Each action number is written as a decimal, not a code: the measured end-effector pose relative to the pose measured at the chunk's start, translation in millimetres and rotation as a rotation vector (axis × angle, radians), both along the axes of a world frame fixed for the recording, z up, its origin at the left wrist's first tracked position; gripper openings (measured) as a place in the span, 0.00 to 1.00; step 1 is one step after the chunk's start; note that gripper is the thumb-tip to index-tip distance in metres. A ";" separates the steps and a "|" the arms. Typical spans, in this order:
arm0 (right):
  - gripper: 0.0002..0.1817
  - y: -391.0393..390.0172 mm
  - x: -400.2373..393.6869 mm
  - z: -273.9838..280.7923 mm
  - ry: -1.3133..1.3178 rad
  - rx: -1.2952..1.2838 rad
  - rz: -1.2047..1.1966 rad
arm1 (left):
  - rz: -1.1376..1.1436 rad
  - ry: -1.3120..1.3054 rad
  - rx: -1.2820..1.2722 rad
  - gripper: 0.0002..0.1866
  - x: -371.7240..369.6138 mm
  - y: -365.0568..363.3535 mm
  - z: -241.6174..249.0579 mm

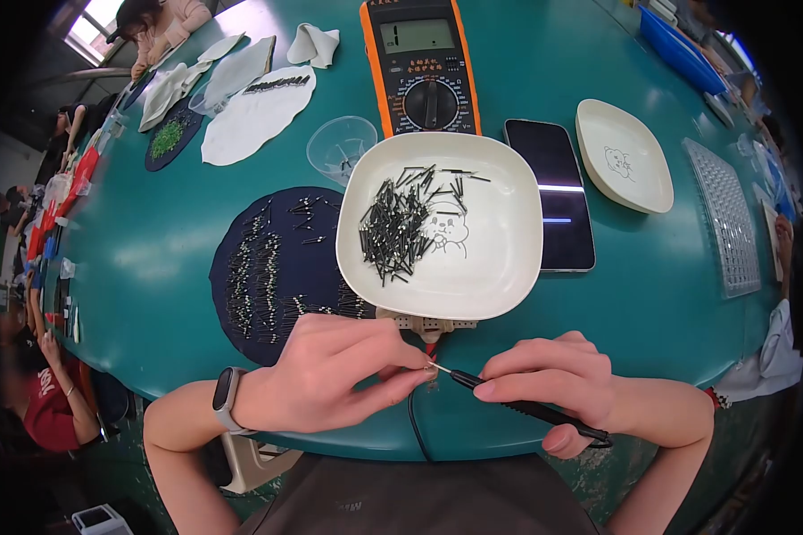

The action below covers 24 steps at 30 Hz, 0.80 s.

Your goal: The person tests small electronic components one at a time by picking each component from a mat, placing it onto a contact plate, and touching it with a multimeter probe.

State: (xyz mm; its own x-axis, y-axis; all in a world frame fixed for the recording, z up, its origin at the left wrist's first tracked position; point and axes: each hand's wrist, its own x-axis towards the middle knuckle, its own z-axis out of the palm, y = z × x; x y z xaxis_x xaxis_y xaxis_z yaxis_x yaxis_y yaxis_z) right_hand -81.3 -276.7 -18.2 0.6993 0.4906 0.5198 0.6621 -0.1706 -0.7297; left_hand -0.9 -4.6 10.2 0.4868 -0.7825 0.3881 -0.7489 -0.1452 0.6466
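My right hand [553,383] is closed around a black test probe [531,408], its metal tip pointing left. The tip meets the fingertips of my left hand [339,370], which are pinched together on something too small to make out. Just beyond my hands, a white square bowl [500,267] holds a heap of small black parts with thin metal leads [394,223]. Left of the bowl, a dark round cloth [241,241] carries rows of similar small parts. Behind the bowl lies an orange and black multimeter [428,67], its display showing a 1 at the left.
A dark phone [553,160] lies partly under the bowl's right side. Further right are a second white bowl [633,147] and a clear plastic tray [723,218]. A clear cup [339,147] and white cloths [259,120] sit at upper left. Other people sit around the green table [134,285].
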 end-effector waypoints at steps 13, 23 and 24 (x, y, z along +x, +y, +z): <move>0.30 3.8 2.2 -1.0 0.003 0.043 0.001 | 0.502 -0.790 0.637 0.08 65.2 48.6 0.1; 0.30 1.7 0.7 -3.0 0.004 0.017 -0.011 | 0.387 -0.412 0.228 0.11 33.7 29.5 23.7; 0.30 0.9 0.8 -1.0 0.007 0.003 -0.010 | 0.290 -0.283 0.157 0.11 23.0 24.6 22.4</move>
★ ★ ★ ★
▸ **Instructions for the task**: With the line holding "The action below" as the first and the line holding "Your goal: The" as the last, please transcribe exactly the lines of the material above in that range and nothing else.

▸ **Solved problem**:
The action below covers 24 steps at 30 Hz, 0.80 s.

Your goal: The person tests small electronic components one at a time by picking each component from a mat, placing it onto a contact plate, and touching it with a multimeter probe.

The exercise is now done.